* What to produce:
Scan the records and identify every line in which the string "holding" occurs, then return those lines.

* Records from a data source:
_ _ _ _

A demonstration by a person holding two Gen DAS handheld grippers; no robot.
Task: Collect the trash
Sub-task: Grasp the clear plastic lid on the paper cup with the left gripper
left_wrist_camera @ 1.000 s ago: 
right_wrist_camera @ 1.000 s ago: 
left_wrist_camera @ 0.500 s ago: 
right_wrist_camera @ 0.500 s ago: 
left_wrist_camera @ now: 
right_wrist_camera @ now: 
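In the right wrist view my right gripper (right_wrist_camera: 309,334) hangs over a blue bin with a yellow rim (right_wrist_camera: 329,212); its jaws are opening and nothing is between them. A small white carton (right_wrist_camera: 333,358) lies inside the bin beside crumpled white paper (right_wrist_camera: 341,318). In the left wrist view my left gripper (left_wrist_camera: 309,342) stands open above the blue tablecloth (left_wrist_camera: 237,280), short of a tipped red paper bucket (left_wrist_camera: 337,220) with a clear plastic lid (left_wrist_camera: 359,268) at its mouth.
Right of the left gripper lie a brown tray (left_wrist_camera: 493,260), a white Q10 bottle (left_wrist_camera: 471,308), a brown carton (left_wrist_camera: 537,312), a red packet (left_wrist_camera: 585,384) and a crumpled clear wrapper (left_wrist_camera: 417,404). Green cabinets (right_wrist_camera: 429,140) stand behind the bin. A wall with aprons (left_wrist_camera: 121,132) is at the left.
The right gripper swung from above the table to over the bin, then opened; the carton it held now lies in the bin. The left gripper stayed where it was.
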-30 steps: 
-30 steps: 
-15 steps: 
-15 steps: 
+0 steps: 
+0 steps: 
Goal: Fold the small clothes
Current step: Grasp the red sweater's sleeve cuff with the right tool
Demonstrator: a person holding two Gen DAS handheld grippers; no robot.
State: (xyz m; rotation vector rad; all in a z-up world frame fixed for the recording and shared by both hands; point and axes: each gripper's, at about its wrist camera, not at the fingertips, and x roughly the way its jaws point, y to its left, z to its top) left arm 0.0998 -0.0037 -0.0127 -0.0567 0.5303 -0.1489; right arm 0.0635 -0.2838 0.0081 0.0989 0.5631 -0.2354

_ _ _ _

* Finished task:
A demonstration by a person holding two Gen DAS handheld grippers; no robot.
Demonstrator: a person holding two Gen DAS handheld grippers; no robot.

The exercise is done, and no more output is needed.